::: Collected material

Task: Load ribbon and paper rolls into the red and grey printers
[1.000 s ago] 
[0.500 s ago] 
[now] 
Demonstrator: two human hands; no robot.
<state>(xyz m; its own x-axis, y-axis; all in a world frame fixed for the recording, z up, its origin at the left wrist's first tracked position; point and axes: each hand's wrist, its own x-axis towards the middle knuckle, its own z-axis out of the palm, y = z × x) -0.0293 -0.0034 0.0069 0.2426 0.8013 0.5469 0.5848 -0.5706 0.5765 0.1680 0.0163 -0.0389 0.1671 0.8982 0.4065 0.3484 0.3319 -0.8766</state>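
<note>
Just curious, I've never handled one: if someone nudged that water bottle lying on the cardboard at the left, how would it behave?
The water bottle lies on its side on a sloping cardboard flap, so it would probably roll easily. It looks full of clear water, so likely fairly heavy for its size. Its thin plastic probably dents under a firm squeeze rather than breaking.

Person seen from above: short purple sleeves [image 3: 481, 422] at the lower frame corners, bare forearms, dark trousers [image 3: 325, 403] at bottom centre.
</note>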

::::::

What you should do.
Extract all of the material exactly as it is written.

Your response.
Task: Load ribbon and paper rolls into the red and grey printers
[1.000 s ago] 
[0.500 s ago] 
[now] 
Demonstrator: two human hands; no robot.
<state>(xyz m; its own x-axis, y-axis; all in a world frame fixed for the recording, z up, its origin at the left wrist's first tracked position; point and axes: each hand's wrist, its own x-axis towards the middle knuckle, its own z-axis out of the palm, y = z × x) -0.0293 -0.0034 0.0069 0.2426 0.8013 0.5469 0.5848 -0.5706 0.5765 0.1680 0.0163 -0.0389 0.1671 0.8982 0.4065 0.3484 0.3319 -0.8766</state>
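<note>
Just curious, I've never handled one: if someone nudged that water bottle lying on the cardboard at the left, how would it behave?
The water bottle lies on its side on a sloping cardboard flap, so it would probably roll easily. It looks full of clear water, so likely fairly heavy for its size. Its thin plastic probably dents under a firm squeeze rather than breaking.

Person seen from above: short purple sleeves [image 3: 481, 422] at the lower frame corners, bare forearms, dark trousers [image 3: 325, 403] at bottom centre.
</note>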

The work on this exercise has been completed.